Le magma de la masse productive plutôt qu’une solidarité quelconque

Claire Piette


Je glane de part et d’autre les dernières déclarations de notre Ministre de la Santé- représentante d’un discours nourri par la haine même de ce qui constitue une personne qui parle en tant que chacun à une part irréductible qui ne peut entrer dans le « on » ou la « masse ». Son effort est de la faire y entrer

Ce qui me frappe dans ses propos c’est qu’elle part du postulat qu’elle sait ce qui est bien pour les gens. Pour les femmes enceintes, elle veut qu’elles puissent travailler plus longtemps : "On nous dit sur le terrain qu’on écarte même quand il n’y a aucun danger pour les travailleuses et leur bébé. Pendant tout ce temps, elles touchent l’assurance-maladie, et pas leurs revenus. D’un côté, cela coûte à la Sécu. De l’autre, elles gagnent moins et peuvent rater une promotion. Ce n’est pas positif pour elles"[1]. D’abord je me demande à qui elle se réfère en évoquant le « on » du terrain, sachant que ce qui lui est souvent reproché, c’est justement que les personnes les plus concernées ont été rarement consultées.

Par ailleurs, insidieusement, elle signifie que ces femmes abusent de l’assurance-maladie qu’elle enrobe par son « souci », non pas de santé pour ces dernières, mais bien de promotions ratées. Entendons là déjà aussi le chant de la sirène du « toujours plus » à produire. Bref à relire ce petit encas, notre Ministre se fait la porte-parole d’un discours bien en vogue qui demande toujours plus aux individus du côté de la rentabilité.
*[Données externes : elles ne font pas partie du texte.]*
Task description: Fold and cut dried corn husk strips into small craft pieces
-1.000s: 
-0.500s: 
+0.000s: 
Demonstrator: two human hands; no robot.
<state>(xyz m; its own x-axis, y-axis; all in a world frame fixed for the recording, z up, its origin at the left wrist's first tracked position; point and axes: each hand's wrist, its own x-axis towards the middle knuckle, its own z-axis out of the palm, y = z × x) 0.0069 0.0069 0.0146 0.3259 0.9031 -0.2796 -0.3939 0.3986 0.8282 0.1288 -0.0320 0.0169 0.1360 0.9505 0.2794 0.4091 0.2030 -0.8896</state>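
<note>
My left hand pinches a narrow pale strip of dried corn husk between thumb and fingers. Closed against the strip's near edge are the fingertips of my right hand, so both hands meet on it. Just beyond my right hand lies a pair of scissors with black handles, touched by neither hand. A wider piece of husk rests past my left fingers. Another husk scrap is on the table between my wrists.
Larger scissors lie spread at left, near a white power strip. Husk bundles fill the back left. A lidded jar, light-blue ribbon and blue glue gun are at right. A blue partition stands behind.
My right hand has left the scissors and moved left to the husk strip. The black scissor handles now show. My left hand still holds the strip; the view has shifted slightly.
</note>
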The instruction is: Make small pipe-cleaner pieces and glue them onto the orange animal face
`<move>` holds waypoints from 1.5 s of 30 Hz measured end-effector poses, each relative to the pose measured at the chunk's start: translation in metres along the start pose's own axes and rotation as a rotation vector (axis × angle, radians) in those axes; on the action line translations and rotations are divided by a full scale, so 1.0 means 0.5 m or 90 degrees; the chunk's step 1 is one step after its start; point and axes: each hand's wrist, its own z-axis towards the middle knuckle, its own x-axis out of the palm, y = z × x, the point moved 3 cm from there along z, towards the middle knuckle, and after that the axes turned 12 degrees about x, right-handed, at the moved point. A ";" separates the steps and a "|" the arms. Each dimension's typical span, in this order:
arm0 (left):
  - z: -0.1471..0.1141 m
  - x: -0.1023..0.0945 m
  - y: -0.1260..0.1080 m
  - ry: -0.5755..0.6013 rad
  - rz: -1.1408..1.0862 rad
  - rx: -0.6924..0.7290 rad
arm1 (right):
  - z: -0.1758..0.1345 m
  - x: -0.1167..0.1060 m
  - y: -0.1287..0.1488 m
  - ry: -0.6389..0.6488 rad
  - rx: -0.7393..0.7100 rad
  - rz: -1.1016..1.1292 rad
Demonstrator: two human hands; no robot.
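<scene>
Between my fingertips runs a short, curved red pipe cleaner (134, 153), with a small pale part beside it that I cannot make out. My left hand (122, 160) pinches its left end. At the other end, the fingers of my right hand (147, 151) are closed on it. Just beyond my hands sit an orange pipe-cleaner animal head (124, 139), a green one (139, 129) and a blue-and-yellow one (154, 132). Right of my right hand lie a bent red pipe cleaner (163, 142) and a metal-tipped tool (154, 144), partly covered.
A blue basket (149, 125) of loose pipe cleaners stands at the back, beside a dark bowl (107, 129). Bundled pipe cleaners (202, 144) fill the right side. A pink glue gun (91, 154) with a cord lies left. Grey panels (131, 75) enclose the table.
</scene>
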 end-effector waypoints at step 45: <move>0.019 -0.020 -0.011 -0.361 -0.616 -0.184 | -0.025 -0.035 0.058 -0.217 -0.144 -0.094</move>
D’ailleurs cela se confirme puisque « ce qui n’est pas positif » pour ces femmes, Maggie de Block le traitera non pas avec elles mais bien avec le patronat…

Concernant l’usage des anti-dépresseurs en augmentation auprès des jeunes, elle trouve cela positif : ce serait le signe qu’une « détection des problèmes psychiques »[2] se fait plus rapidement. Déjà la déduction nous laisse songeur et le vocable « détection » nous signale subrepticement sa volonté de traquer tout ce qui ne rentrerait pas dans la masse productive Elle évoque dans cet article « La volonté et les bonnes intentions sont donc clairement présentes » si on se rappelle la citation de Montaigne, cela devrait nous faire craindre les futurs proches « Il est ordinaire de voir les bonnes intentions, si elles sont conduites sans modération, pousser les hommes à des effets très vicieux. »[3].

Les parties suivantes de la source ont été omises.